* **Aim of the task**
In the material below, the lines between the one holding "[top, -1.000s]" and the one holding "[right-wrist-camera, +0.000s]", inclusive, are to be set down word for word. Pictures stay out.

⁂

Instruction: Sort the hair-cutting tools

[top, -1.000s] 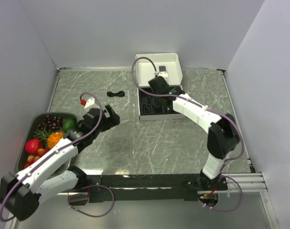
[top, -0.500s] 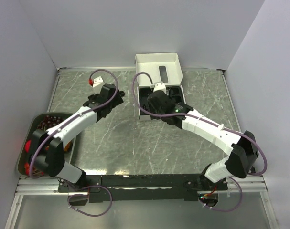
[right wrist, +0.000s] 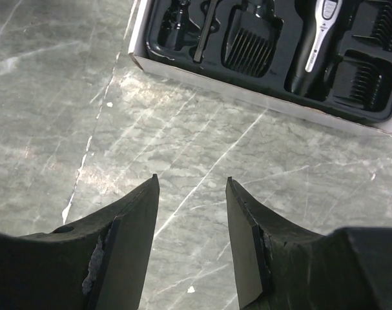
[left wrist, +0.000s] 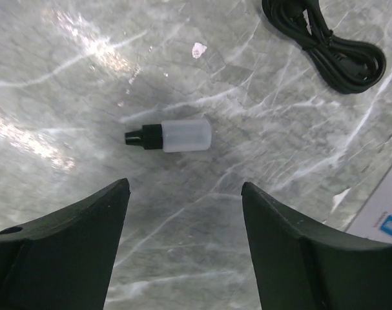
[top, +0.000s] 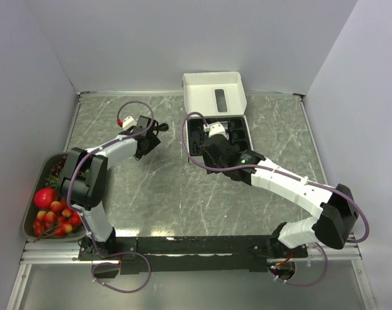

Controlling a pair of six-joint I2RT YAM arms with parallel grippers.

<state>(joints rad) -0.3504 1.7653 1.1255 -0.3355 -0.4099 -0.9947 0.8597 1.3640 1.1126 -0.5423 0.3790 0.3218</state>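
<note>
Marble tabletop (left wrist: 66,84), bottle (left wrist: 176,135) beyond left jaws

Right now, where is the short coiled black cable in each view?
Top external: short coiled black cable upper left of centre, left of the white cardboard box.
Left wrist: top right corner.
Right wrist: not in it.
Shared landmark: veined grey marble tabletop.
</note>
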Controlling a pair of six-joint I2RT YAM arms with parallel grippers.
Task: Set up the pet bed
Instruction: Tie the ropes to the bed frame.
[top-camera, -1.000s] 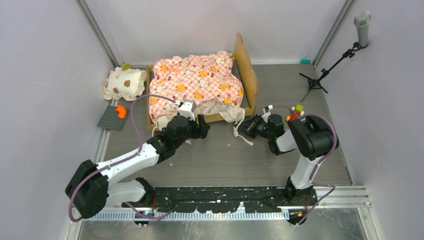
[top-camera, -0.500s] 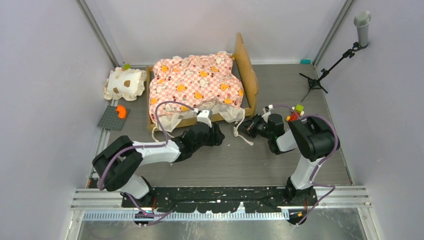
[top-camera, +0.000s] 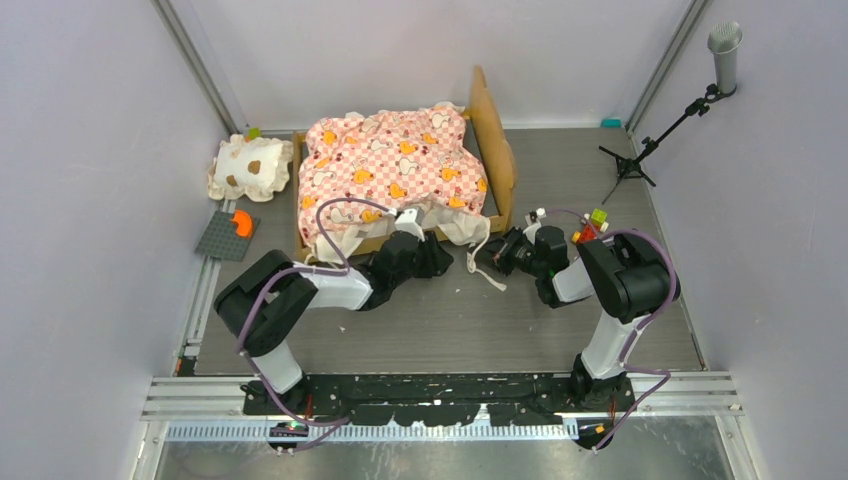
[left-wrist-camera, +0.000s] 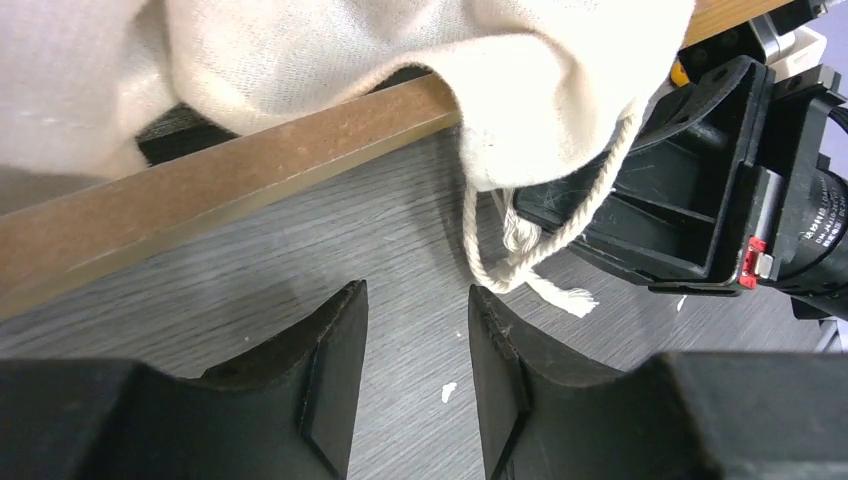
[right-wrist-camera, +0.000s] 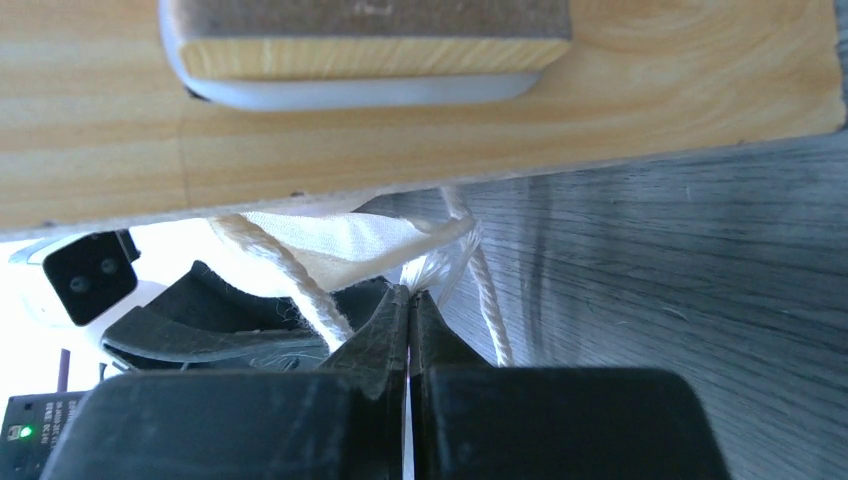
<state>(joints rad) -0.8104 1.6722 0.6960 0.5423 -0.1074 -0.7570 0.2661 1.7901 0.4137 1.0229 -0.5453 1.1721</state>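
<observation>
Pinching right gripper (right-wrist-camera: 410, 297): the jaws are pressed flat together with no gap seen; frayed white fibres of the tie cord (right-wrist-camera: 285, 270) are caught at the tips, just under the bed's wooden edge.
Jaws of the left gripper (left-wrist-camera: 415, 300): they are held a moderate way apart, neither wide nor nearly closed. Nothing is gripped, and only bare table (left-wrist-camera: 330, 230) is seen in the gap. The cord's frayed end lies just ahead of one finger and is not touched.
Place of the pet bed (top-camera: 400, 160): it is set at the far middle of the table, with the headboard upright on its right side. The pink checkered mattress is rumpled over the frame, and the cream ruffle (left-wrist-camera: 400, 50) is draped over the near wooden rail (left-wrist-camera: 200, 200).
Grippers and bed: both are lowered close to the table at the near right corner of the frame, facing one another and close together.
Hidden or cut off: from above, both sets of fingertips are lost against the dark gripper bodies. In the right wrist view the bed is cut to a band of wood, and the left part is washed out white. In the left wrist view the mattress print is not seen, and the rail is partly covered by cloth.
Elsewhere: a spotted cream pillow (top-camera: 250, 168) is left on the table to the left of the bed, apart from it.
</observation>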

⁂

* **Solved exercise**
[top, -1.000s] 
[top, -0.500s] 
[right wrist, +0.000s] 
[left wrist, +0.000s] 
[top, +0.000s] 

Controlling a pair of six-joint I2RT YAM arms with parallel grippers.

<state>(joints rad) -0.3504 1.7653 1.1255 -0.3355 -0.4099 -0.9947 0.8597 1.3640 1.1126 -0.5423 0.3790 0.3218</state>
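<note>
Marble tabletop (left wrist: 66,84), bottle (left wrist: 176,135) beyond left jaws

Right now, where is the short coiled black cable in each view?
Top external: short coiled black cable upper left of centre, left of the white cardboard box.
Left wrist: top right corner.
Right wrist: not in it.
Shared landmark: veined grey marble tabletop.
</note>
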Controlling a pair of six-joint I2RT YAM arms with parallel grippers.
Task: Set up the pet bed
Instruction: Tie the ropes to the bed frame.
[top-camera, -1.000s] 
[top-camera, -0.500s] 
[top-camera, +0.000s] 
[left-wrist-camera, +0.000s] 
[right-wrist-camera, +0.000s] 

Nothing else remains for this exercise.